=== Section Start ===

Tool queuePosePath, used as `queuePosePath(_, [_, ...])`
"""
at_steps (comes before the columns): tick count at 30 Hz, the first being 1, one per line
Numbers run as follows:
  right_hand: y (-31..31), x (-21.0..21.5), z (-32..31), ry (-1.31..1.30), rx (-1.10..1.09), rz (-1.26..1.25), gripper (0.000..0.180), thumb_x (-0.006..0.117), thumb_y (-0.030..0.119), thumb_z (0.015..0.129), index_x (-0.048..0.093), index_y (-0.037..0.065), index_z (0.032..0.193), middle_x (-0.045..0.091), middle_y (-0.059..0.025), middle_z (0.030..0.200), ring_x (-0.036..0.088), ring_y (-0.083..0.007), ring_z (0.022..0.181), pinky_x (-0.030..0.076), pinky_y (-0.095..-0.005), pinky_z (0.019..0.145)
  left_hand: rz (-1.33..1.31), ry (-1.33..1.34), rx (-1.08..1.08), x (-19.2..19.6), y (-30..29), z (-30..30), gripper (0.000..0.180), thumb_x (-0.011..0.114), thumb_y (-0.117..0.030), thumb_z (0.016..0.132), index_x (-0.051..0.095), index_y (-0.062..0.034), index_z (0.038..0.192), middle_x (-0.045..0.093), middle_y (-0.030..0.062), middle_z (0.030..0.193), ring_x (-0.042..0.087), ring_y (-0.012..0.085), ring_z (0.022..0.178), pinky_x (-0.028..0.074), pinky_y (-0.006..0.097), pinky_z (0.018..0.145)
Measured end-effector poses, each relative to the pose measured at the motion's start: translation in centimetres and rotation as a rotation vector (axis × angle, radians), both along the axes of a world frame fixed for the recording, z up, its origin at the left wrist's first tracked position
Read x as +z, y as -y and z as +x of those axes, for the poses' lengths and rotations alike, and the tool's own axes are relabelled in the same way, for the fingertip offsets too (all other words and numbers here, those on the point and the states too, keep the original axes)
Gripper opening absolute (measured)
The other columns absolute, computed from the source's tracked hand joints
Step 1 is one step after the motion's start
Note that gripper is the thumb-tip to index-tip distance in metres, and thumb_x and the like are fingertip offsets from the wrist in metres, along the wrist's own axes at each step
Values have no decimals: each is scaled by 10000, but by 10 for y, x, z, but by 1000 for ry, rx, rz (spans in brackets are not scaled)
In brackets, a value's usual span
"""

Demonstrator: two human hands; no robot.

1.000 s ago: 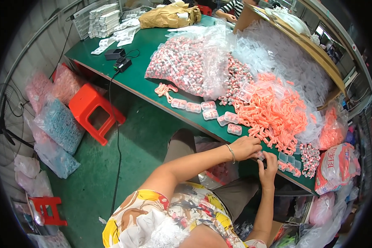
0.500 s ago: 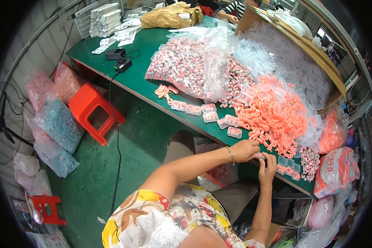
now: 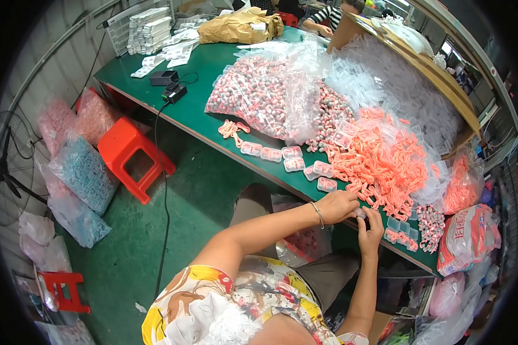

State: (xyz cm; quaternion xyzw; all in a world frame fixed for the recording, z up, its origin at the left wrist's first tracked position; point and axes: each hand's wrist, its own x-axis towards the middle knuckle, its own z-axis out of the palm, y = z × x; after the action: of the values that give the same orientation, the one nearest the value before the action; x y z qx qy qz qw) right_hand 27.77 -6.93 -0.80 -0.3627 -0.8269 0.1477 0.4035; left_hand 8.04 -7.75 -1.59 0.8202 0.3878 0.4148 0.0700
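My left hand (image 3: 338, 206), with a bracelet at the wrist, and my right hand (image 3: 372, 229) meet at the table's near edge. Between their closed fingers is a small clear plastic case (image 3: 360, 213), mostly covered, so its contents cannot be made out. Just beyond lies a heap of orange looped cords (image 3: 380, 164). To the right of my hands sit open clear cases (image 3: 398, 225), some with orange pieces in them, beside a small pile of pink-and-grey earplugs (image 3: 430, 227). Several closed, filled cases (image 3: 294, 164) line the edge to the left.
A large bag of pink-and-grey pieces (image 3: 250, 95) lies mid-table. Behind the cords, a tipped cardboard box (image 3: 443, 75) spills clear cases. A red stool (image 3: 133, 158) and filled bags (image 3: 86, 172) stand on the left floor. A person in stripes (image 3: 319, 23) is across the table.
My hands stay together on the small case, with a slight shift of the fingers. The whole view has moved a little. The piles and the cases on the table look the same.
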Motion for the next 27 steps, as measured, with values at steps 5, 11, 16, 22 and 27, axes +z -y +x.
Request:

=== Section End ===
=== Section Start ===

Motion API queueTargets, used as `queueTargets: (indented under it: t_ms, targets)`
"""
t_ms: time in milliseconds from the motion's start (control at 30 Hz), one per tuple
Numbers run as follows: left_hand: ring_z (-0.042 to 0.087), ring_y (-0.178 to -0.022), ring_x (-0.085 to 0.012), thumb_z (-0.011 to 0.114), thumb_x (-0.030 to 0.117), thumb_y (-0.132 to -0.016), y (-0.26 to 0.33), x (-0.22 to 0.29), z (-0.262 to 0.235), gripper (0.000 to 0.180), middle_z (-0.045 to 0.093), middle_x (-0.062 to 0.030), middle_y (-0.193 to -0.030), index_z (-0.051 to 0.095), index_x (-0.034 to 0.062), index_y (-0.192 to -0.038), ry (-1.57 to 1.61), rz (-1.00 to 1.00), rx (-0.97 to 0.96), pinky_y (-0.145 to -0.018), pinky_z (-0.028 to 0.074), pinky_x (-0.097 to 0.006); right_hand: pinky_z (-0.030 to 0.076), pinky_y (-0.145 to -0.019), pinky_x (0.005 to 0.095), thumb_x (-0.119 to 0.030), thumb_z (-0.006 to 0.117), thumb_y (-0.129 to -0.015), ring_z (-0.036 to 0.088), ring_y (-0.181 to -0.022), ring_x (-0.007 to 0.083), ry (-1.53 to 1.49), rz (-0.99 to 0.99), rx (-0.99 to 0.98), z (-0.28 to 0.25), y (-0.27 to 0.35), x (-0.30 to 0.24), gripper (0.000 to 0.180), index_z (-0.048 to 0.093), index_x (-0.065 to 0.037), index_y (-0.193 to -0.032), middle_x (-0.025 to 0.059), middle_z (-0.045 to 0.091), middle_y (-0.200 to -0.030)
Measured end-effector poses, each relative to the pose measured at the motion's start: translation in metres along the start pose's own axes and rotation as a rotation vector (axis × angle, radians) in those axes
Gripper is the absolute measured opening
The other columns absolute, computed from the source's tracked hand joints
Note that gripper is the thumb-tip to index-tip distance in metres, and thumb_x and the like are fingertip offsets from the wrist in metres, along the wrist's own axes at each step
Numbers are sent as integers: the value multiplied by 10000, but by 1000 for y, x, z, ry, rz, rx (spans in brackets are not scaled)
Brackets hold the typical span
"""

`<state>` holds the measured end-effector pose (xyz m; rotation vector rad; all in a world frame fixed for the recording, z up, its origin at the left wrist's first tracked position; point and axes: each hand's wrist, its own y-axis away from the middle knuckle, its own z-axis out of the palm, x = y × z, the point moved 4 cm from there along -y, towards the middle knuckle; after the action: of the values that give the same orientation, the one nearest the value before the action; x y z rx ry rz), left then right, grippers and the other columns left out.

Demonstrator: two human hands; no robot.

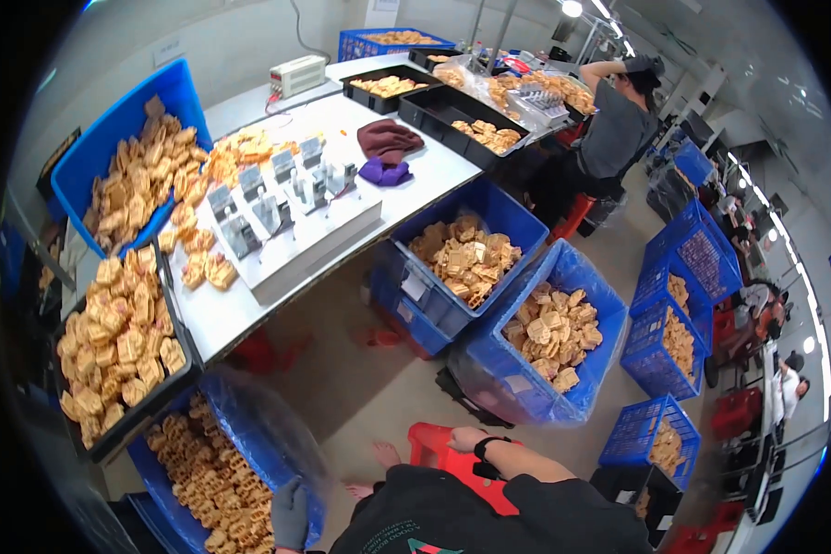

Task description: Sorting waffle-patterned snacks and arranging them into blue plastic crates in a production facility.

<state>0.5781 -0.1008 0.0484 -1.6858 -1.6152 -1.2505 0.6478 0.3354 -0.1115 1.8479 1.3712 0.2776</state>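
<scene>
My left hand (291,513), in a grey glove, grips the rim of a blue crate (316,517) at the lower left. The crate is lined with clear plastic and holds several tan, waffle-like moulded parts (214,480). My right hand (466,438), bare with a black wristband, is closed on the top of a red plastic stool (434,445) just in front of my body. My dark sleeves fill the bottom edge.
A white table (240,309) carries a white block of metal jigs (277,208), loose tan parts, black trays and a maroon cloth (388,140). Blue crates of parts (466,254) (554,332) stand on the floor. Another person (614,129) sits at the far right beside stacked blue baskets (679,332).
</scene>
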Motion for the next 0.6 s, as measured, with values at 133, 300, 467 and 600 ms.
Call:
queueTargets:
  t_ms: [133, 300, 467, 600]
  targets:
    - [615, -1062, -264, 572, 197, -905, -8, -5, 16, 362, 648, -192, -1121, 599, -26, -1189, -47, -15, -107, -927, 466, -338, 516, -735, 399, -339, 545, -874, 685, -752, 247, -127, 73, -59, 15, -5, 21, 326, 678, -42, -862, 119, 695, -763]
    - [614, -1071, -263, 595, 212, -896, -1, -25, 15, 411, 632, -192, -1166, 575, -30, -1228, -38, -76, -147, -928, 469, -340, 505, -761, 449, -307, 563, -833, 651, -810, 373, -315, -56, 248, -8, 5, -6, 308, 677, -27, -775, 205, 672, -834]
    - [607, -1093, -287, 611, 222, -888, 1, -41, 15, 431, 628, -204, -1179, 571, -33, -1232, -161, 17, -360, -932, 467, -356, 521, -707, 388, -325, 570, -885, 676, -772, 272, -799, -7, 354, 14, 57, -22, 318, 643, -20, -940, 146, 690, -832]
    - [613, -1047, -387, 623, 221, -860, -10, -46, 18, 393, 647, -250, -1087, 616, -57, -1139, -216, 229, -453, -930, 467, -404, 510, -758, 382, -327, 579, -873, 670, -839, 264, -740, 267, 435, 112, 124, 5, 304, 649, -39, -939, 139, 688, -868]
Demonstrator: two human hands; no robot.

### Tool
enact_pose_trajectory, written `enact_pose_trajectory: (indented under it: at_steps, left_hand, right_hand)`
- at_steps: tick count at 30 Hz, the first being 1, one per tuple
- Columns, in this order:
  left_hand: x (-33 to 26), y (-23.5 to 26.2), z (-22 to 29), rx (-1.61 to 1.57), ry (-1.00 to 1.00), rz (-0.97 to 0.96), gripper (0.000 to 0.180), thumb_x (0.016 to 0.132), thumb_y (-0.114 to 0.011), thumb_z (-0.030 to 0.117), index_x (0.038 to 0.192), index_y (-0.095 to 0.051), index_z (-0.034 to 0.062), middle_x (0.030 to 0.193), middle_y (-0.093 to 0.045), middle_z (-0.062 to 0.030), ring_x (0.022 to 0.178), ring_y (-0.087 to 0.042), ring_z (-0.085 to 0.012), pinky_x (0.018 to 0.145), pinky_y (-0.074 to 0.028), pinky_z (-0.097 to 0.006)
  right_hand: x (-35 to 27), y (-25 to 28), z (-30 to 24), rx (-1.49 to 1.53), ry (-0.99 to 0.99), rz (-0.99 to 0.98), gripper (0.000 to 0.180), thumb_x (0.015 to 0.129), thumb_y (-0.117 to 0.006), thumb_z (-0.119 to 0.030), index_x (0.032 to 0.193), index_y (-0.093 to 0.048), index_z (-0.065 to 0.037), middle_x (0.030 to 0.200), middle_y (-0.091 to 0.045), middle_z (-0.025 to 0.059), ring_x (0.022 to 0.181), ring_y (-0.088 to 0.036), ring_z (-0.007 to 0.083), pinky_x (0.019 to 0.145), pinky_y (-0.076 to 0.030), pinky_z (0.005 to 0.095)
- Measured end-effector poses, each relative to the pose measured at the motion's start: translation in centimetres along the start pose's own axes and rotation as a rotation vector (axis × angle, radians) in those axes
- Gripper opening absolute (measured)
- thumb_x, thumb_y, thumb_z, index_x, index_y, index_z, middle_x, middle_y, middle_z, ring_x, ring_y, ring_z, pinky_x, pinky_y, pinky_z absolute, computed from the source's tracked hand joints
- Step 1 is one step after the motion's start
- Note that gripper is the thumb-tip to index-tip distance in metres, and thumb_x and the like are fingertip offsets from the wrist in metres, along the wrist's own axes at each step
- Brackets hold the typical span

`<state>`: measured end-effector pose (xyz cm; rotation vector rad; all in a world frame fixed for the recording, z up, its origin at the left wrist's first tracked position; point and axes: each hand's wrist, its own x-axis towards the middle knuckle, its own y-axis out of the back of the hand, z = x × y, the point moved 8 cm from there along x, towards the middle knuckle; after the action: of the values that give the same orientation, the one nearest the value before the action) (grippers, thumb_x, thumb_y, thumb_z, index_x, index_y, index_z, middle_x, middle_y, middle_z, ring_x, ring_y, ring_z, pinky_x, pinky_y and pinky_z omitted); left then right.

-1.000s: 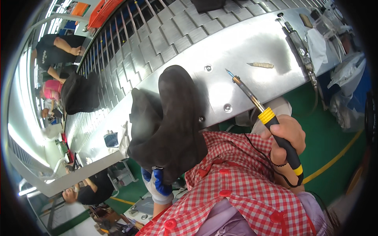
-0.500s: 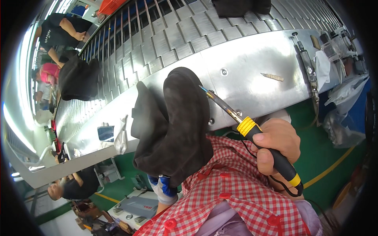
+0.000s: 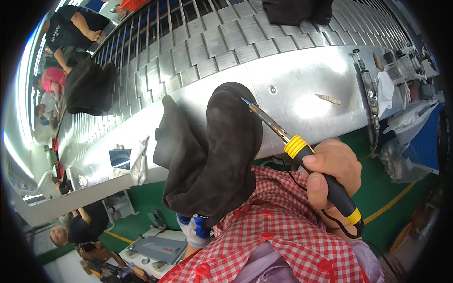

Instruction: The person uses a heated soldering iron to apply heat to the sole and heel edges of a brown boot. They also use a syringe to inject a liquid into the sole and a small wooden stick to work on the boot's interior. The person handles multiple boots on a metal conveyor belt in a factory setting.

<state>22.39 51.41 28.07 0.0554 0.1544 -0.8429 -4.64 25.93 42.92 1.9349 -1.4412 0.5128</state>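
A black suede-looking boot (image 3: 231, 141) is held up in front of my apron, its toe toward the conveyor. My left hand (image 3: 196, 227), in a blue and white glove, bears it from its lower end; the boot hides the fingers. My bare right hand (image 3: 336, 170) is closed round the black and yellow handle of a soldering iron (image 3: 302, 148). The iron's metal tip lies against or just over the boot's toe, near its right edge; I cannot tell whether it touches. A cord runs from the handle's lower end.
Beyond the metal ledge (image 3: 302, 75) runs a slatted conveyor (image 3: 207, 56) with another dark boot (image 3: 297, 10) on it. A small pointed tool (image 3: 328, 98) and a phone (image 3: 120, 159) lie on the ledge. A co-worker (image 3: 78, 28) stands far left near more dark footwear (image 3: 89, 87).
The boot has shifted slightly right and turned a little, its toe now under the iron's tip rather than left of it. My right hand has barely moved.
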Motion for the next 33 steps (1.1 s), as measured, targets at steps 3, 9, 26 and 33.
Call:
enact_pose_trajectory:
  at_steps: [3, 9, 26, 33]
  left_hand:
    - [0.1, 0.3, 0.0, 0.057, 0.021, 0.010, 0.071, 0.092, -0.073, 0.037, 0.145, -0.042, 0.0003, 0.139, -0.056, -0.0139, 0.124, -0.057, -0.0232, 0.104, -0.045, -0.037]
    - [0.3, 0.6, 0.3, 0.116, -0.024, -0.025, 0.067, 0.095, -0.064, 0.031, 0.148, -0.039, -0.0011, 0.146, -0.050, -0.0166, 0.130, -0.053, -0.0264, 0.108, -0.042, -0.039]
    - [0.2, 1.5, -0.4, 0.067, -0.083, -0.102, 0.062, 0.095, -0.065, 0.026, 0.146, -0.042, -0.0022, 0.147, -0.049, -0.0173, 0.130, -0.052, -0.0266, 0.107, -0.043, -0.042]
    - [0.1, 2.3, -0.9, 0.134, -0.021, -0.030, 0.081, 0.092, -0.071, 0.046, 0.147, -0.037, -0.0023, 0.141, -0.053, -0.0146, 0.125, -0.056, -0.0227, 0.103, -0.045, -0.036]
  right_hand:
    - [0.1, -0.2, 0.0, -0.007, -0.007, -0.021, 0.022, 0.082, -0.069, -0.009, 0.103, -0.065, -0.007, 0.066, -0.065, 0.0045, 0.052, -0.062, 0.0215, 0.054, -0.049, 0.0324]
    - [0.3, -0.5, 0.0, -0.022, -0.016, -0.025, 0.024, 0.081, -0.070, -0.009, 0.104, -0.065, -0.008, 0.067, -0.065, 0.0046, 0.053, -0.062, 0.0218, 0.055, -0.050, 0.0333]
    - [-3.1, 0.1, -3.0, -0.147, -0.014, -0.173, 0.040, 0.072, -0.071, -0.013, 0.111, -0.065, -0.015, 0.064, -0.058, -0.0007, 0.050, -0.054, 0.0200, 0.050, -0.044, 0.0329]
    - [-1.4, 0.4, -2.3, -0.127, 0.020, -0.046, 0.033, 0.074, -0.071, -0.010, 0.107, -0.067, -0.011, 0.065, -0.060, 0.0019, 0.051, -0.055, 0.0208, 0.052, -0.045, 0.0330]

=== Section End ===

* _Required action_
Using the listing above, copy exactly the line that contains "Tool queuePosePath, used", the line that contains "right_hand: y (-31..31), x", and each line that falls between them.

* _Output below_
Tool queuePosePath, used as `queuePosePath(_, [_, ...])`
"""
at_steps (comes before the columns): tick count at 30 Hz, the first being 1, one per line
Numbers run as follows:
  right_hand: y (-31..31), x (-21.0..21.5), z (-32..31), ry (-1.31..1.30), rx (-1.10..1.09), rz (-1.26..1.25), gripper (0.000..0.180), thumb_x (-0.006..0.117), thumb_y (-0.030..0.119), thumb_z (0.015..0.129), index_x (-0.048..0.093), index_y (-0.037..0.065), index_z (0.032..0.193), middle_x (-0.045..0.091), middle_y (-0.059..0.025), middle_z (0.030..0.200), ring_x (-0.036..0.088), ring_y (-0.083..0.007), ring_z (0.022..0.181), pinky_x (-0.030..0.076), pinky_y (-0.095..-0.005), pinky_z (0.019..0.145)

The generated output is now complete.